Write out the data exactly, please, and omit the pictures.

* [Source data]
________________

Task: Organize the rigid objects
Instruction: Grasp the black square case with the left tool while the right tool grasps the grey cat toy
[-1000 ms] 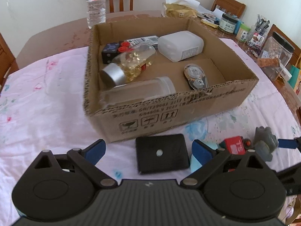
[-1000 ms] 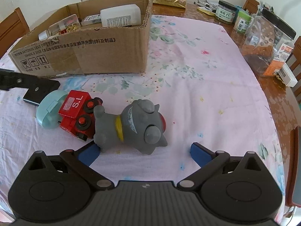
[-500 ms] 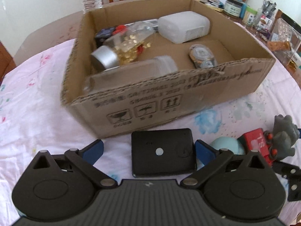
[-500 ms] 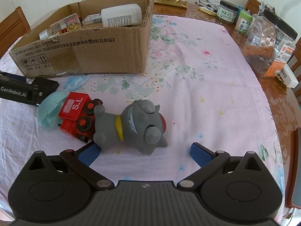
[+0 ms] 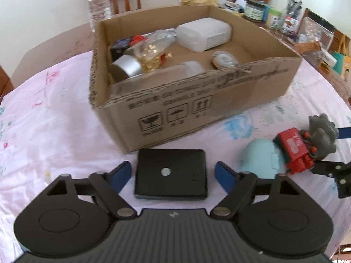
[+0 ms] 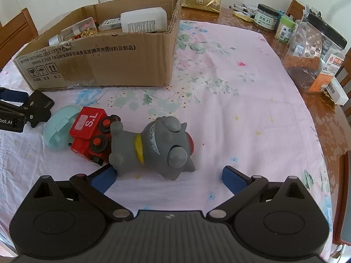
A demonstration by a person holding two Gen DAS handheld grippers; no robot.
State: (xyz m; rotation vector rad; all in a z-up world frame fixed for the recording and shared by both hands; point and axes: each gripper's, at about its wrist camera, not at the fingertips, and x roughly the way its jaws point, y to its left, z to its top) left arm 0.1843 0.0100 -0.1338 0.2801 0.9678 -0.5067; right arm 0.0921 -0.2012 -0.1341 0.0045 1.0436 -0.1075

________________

* [Solution]
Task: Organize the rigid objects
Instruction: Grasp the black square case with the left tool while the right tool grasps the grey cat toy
[-1000 ms] 
[-1000 ms] 
[-500 ms] 
[-500 ms] 
[+0 ms] 
[+0 ms] 
A demonstration by a person holding two Gen DAS handheld grippers; no robot.
State: (xyz m; rotation vector rad; all in a z-up world frame fixed for the recording and shared by both hands; point and axes: each gripper's, at about its wrist camera, not at the fingertips, and x roughly the way its jaws point, y to its left, z to its top) left arm 0.1843 0.0100 -0.1338 0.2801 0.9678 -0.5067; right arm 0.0921 -0.2012 -0.1341 0.0045 1.0436 -0.1075

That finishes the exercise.